Snoozing is the worst possible thing you can do to yourself! You start the day with a feeling of guilt and being late for everything from the start. To avoid this I’ve been working on improving my toolkit and techniques. I posted this as a list of my current methods and tools.

Whilst these methods worked for me a while I’ve started having an issue with Alexa playing my playlist from Spotify: It always starts with the same song. My idea was to have a different song every morning so this bug in Spotify impeded me from achieving my goal.

The Idea

As the saying goes: If all you have is a hammer, everything looks like a nail!

Even though I have other means of developing tools and software, I wanted to use another Raspberry Pi to replace Alexa morning routine (it still turns on the light though).

The Execution

So I decided to dust off my OG Raspberry Pi 1 Model B and implement my own custom solution for playing a random song every morning to help wake me up.

Here’s how I implemented it from start to finish:

Step 01: Download Raspbian image and prepare SD/MicroSD card

I downloaded Raspbian Buster Lite as I don’t need desktop and other extra software for this project.

I followed the official guide from raspberrypi.org to burn the image. It’s basically just a few commands:

Insert the card and run the following to identify the card:

diskutil list

Then

sudo dd bs=1m if=path_of_your_image.img of=/dev/rdiskn conv=sync

where n is the number of disk which I found from the first step.

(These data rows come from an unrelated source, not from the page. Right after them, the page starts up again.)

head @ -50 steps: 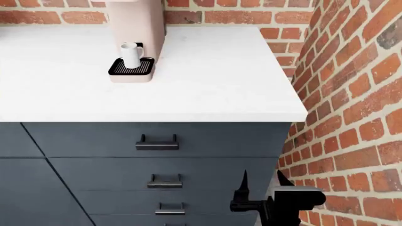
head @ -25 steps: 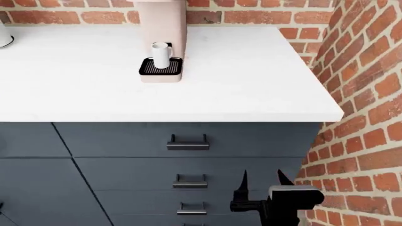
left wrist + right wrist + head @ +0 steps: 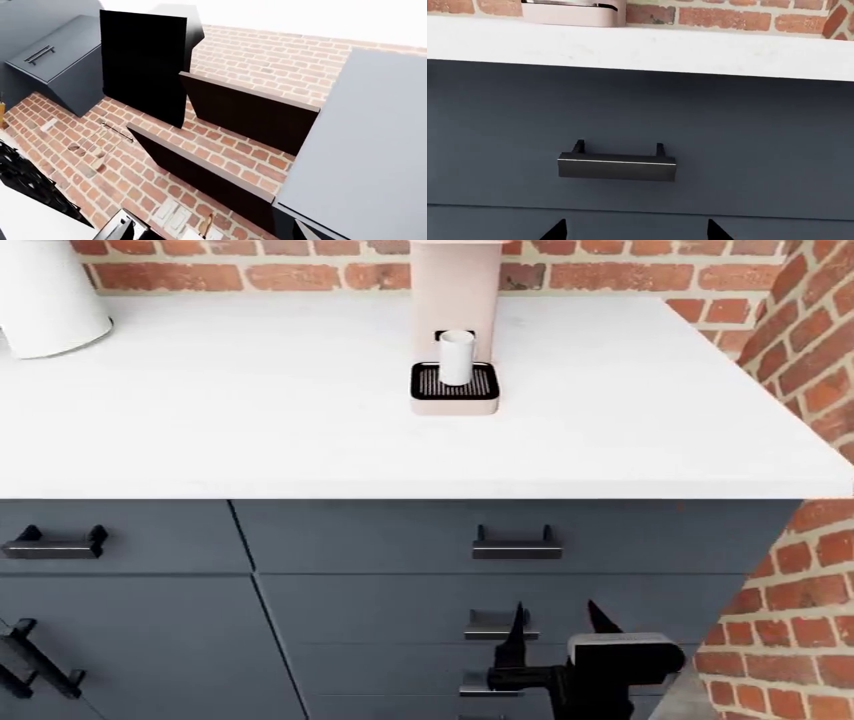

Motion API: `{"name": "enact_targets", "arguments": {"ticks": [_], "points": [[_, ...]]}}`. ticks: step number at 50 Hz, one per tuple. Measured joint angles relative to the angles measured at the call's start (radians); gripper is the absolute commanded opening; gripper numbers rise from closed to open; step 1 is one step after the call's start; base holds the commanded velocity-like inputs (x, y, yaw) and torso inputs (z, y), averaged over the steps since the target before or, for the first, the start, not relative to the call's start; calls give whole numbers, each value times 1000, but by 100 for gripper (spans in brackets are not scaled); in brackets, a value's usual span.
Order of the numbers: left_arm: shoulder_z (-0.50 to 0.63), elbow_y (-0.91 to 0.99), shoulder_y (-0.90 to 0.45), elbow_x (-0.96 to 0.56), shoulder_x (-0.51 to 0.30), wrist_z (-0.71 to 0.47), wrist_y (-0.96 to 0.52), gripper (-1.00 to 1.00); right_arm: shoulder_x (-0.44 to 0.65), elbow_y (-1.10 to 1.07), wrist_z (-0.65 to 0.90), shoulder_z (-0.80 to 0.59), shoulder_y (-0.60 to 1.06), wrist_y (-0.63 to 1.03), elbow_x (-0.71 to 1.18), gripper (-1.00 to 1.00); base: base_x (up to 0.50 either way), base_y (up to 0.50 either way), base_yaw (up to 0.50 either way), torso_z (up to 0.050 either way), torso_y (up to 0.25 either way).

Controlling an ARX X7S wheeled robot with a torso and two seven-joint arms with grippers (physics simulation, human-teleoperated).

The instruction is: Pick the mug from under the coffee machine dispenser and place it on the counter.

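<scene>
The small white mug (image 3: 457, 357) stands upright on the black slotted drip tray (image 3: 454, 383) of the pale pink coffee machine dispenser (image 3: 455, 280), at the back of the white counter (image 3: 267, 420). My right gripper (image 3: 553, 625) is open and empty. It is low in front of the dark drawers, well below the counter top and far from the mug. In the right wrist view its fingertips (image 3: 557, 231) point at a drawer front, and the machine's base (image 3: 574, 12) shows above the counter edge. My left gripper (image 3: 210, 235) is open, with only its tips showing against a brick wall.
A large white cone-shaped object (image 3: 47, 295) stands at the counter's back left. Black drawer handles (image 3: 515, 543) line the drawer fronts, one right before the right gripper (image 3: 617, 166). A brick wall (image 3: 814, 360) closes the counter's right end. Dark shelves (image 3: 247, 112) fill the left wrist view.
The head view has swung, so the machine and mug now sit further right in the frame and the white cone-shaped object shows at left. The right gripper keeps its place in the view.
</scene>
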Motion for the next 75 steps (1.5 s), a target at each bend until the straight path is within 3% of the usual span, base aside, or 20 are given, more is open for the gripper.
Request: {"name": "enact_targets", "arguments": {"ticks": [14, 19, 24, 31, 39, 46, 53, 63, 75], "points": [[15, -7, -5, 11, -10, -11, 2, 100, 13, -111, 24, -10, -19, 75, 15, 100, 0, 26, 0, 0, 0], [18, -8, -6, 14, -12, -15, 1, 100, 29, -340, 60, 1, -11, 265, 30, 100, 0, 0, 0, 0, 0], [20, -9, -5, 15, -14, -17, 3, 100, 45, -605, 112, 19, 76, 559, 65, 100, 0, 0, 0, 0, 0], [22, -10, -6, 16, -16, -20, 5, 100, 136, -829, 444, 90, 338, 944, 465, 100, 0, 0, 0, 0, 0], [26, -13, -9, 19, -19, -22, 5, 100, 214, -810, 932, 112, 724, 1214, 1073, 100, 0, 0, 0, 0, 0], [29, -14, -11, 21, -20, -24, 5, 100, 261, -694, 1144, 17, 991, 1297, 1336, 100, 0, 0, 0, 0, 0], [29, -12, -9, 22, -21, -25, 8, 100, 257, -607, 1177, -67, 1118, 1330, 1387, 100, 0, 0, 0, 0, 0], [27, -10, -5, 23, -22, -28, 12, 100, 243, -544, 1086, -132, 1125, 1272, 1324, 100, 25, 3, 0, 0, 0], [26, -12, 1, 23, -22, -29, 21, 100, 240, -530, 966, -170, 1072, 1182, 1242, 100, 446, 79, 0, 0, 0]]}}
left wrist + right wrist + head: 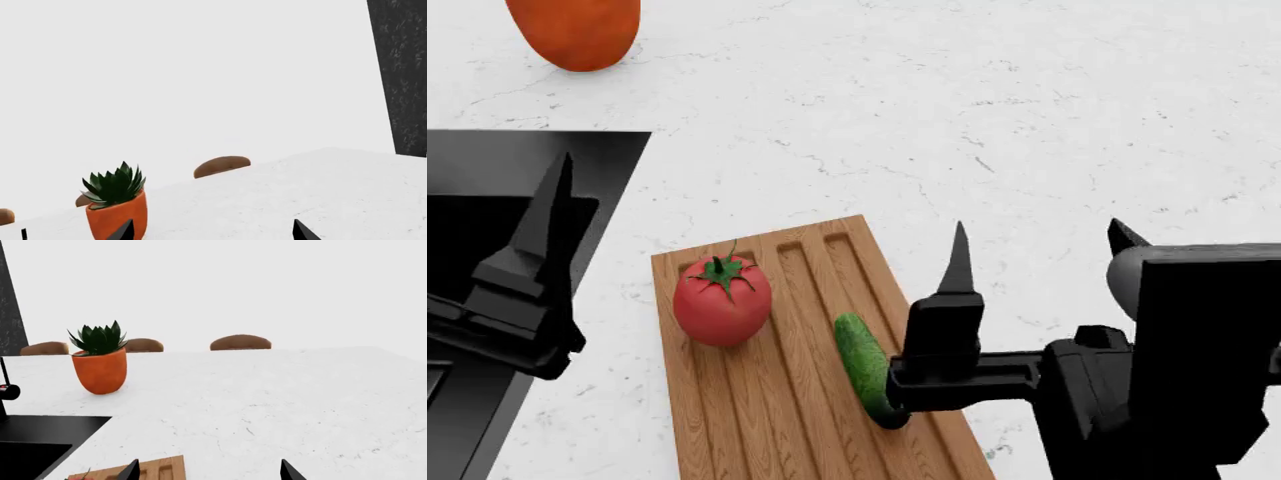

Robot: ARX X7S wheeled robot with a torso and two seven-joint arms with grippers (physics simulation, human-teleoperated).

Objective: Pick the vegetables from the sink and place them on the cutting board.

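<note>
The red tomato [722,300] with its green stem star and the dark green cucumber [865,362] both lie on the grooved wooden cutting board [787,420], the tomato at the left, the cucumber at the middle right. My right gripper [1037,240] is open and empty, just right of the cucumber and above the board's right edge. In the right wrist view [209,471] its jaws stand wide apart over the board's corner [157,467]. My left gripper [212,232] is open and empty. In the head view one of its fingers [550,210] hangs over the black sink [507,160].
An orange pot [577,30] with a spiky green plant [99,339] stands on the white counter [988,120] behind the sink. The black faucet [5,390] shows at the sink's edge. Brown chair backs [240,342] rise beyond the counter's far edge.
</note>
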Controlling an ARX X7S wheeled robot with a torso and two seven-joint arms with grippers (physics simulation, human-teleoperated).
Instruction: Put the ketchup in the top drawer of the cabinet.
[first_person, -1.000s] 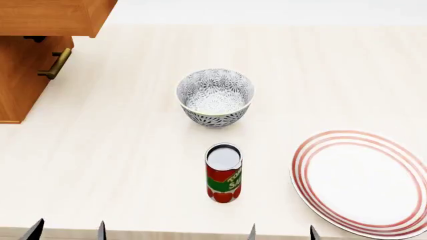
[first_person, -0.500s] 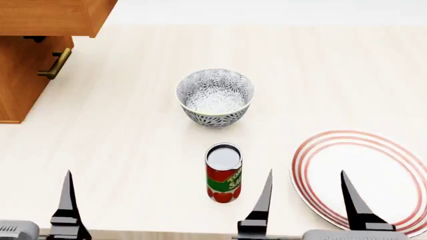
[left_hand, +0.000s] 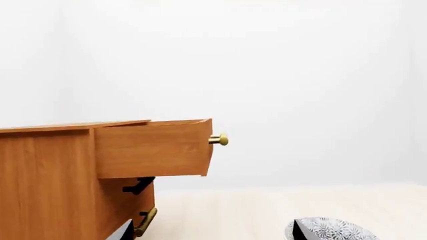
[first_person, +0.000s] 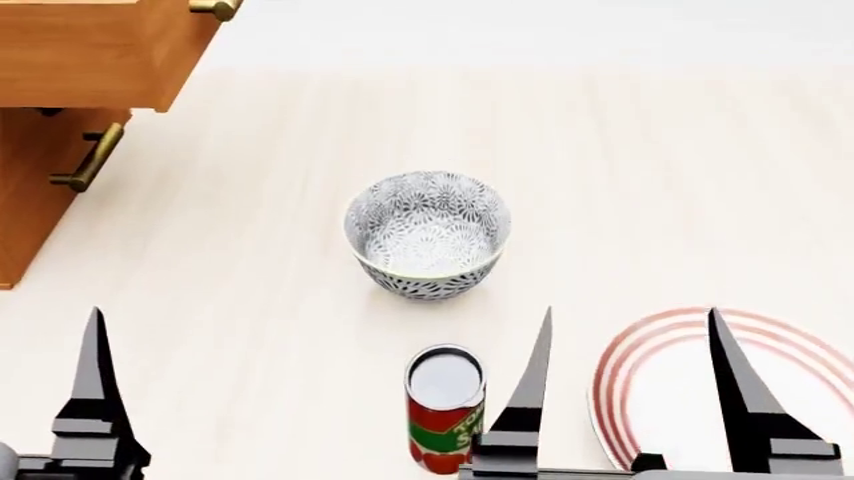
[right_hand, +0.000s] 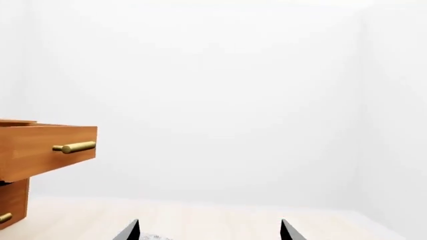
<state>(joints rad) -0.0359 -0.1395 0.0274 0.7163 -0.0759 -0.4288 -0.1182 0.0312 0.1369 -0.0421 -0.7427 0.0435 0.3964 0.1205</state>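
Observation:
The ketchup (first_person: 445, 408), a red-labelled can with a silver lid, stands upright on the table near the front edge. The cabinet (first_person: 34, 200) stands at the far left, and its top drawer (first_person: 94, 50) is pulled out; the drawer also shows in the left wrist view (left_hand: 153, 150). My right gripper (first_person: 629, 315) is open and empty, with its left finger just right of the can. My left gripper (left_hand: 212, 231) is open and empty at the front left. Only one of its fingers (first_person: 96, 390) shows in the head view. Neither wrist view shows the can.
A patterned grey-white bowl (first_person: 427, 235) sits behind the can. A red-ringed white plate (first_person: 667, 385) lies at the front right, partly behind my right fingers. The lower drawer's brass handle (first_person: 83, 160) sticks out below the open drawer.
Both grippers have risen further into the head view. The can, bowl and plate have shifted down in that view, and more of the open drawer shows.

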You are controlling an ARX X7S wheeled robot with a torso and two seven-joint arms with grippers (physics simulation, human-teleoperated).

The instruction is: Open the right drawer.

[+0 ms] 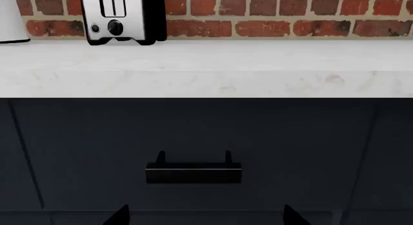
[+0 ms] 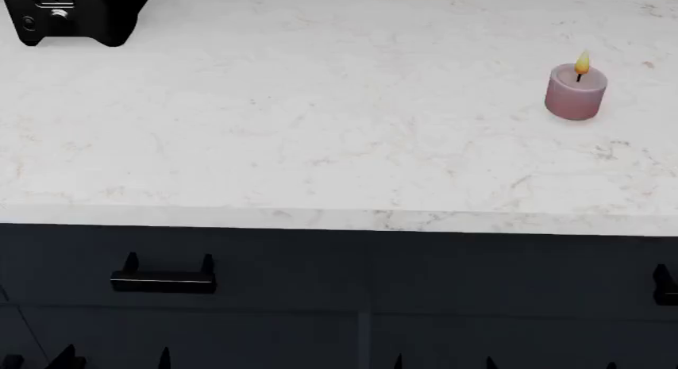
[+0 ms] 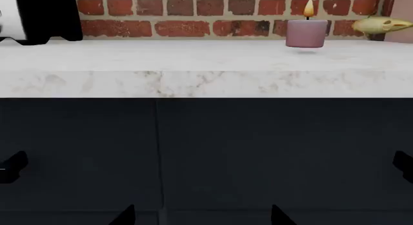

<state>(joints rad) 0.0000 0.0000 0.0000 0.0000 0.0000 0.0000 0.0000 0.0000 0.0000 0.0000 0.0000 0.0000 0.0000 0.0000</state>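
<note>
The right drawer is a flat dark navy front under the white counter, right of a vertical seam, and it sits flush and shut. Only the end of its black bar handle shows at the head view's right edge. The right wrist view faces this front, with the handle end at the frame's edge. My right gripper is open and empty, a little back from the front near the seam; its tips show in the head view. My left gripper is open and empty, facing the left drawer's handle.
The white marble counter overhangs the drawers. A lit pink candle stands on it at the right, a toaster at the back left. A red brick wall runs behind. The left drawer's handle shows at the left.
</note>
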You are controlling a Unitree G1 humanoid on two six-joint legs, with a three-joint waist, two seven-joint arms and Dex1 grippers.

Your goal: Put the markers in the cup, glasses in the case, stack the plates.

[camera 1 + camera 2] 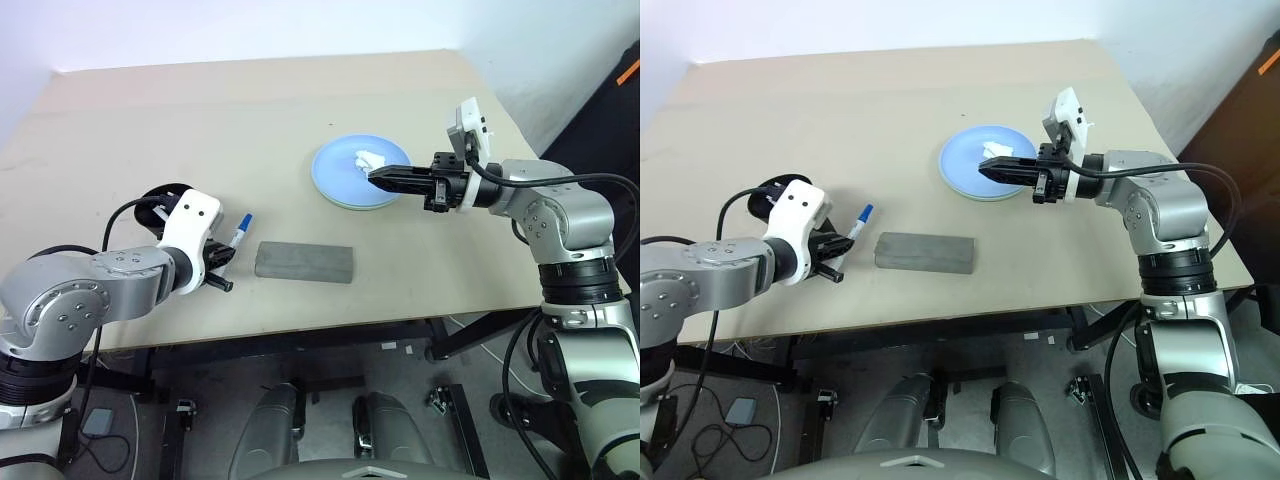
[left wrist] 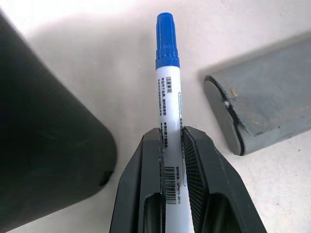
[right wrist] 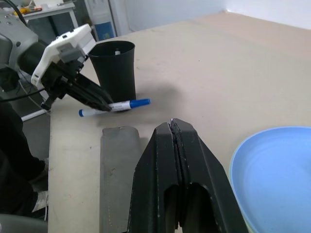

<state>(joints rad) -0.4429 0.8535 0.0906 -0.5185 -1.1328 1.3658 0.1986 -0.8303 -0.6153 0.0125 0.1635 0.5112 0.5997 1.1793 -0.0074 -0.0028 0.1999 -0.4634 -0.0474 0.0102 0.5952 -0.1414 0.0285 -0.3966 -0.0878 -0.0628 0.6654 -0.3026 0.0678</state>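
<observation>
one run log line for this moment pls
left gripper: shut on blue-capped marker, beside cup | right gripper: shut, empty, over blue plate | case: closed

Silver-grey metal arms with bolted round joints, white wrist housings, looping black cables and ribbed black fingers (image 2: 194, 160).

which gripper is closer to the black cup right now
Left. The left gripper, shut on the blue-capped marker, sits right beside the cup. The right gripper hovers shut over the blue plate, well across the table.
</observation>
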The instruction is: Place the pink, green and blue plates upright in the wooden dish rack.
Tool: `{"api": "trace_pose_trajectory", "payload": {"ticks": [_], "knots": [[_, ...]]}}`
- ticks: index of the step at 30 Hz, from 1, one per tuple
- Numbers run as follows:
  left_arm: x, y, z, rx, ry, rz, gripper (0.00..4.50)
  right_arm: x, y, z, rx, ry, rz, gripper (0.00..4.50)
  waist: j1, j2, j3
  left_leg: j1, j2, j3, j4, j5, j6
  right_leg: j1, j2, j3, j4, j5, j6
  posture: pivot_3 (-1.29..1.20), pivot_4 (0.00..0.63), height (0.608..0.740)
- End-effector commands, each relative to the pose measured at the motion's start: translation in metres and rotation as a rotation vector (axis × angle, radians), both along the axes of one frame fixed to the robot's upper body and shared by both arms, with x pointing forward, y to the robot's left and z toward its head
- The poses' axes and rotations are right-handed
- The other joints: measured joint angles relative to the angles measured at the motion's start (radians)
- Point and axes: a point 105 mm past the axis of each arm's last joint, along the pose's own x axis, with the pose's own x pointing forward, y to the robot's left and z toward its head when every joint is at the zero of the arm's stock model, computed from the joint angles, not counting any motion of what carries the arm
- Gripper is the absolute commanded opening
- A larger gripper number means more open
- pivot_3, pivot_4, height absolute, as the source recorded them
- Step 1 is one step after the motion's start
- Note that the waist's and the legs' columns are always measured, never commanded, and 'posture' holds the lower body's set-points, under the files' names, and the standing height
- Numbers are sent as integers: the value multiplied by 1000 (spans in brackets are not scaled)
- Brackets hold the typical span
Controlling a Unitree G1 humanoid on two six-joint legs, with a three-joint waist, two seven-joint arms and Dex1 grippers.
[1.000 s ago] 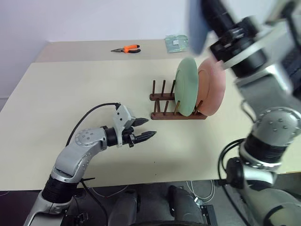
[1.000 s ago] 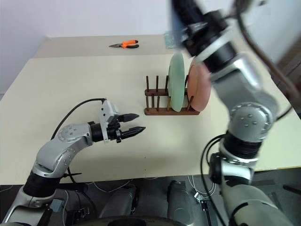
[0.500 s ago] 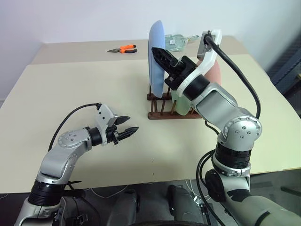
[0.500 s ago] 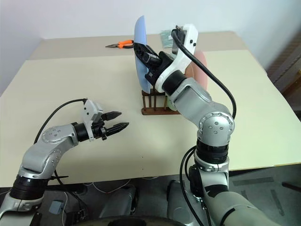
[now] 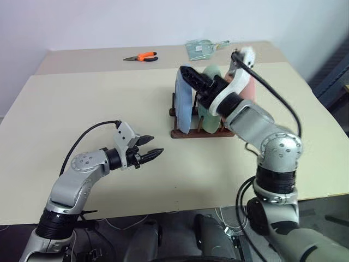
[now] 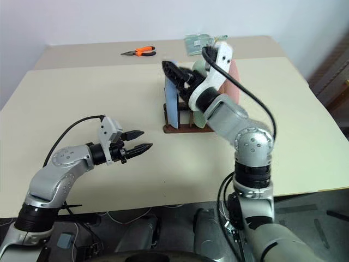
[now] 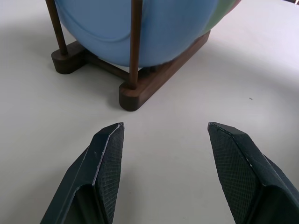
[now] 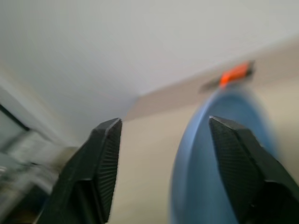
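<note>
A big cream table (image 5: 65, 103) sits by a white wall. The right claw (image 5: 192, 82) is up at the top edge of the blue plate (image 5: 183, 106), its fingers spread apart with the rim between them. The blue plate stands in the rack (image 5: 188, 132), beside the green plate (image 5: 212, 72) and pink plate (image 6: 235, 76). The left claw (image 5: 150, 148) hangs spread near the rack, holding nothing. Orange pliers (image 5: 141, 57) lie far back.

Right gripper (image 8: 161, 172) fingers spread apart. Blue plate (image 8: 210, 158), edge-on, fills lower right of frame. Orange-handled pliers (image 8: 233, 74) blurred on bench (image 8: 149, 135) beyond.
</note>
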Motion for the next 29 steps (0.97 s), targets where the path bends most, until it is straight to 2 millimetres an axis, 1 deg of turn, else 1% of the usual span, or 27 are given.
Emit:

If you get “resource is busy” error, then run the following

diskutil unmountDisk /dev/diskn

Step 02: Carry Out Necessary Configuration Updates

It’s a good practice to change the default passwords so I ran

passwd

and updated the password.

Also for remote installations I enabled SSH:

sudo systemctl enable ssh
sudo systemctl start ssh

And I like to give a specific name to all my devices so that I can keep an eye on the machines connected to my network more easily.

To achieve that I ran:

sudo hostname NEW_HOSTNAME

I used raspi-config to connect to WiFi network

sudo raspi-config

and enter the details and rebooted to connect to the network.

In this MVP implementation I don’t even need Internet connectivity (after the initial installations below) as all my MP3 files are on the device already. But in my tests I noticed that when the Pi is disconnected the system time wasn’t updating so scheduled job wasn’t being triggered. This is probably because I’m using a Pi 1. I’m guessing the newer version can work offline as well.

Step 03: Install MP3 Player Software

In this simple project I’m going to install mpg123 and run it via a Python script

Installation is as simple as this:

sudo apt-get install mpg123 -y

Step 04: Develop the script

The following script points to a folder which supposedly have all the local MP3 files, picks one randomly and starts playing.

import os
import random

path ='/path/to/mp3/folder' 
files = os.listdir(path)
index = random.randrange(0, len(files))

os.system(f'/usr/bin/mpg123 {files[index]}')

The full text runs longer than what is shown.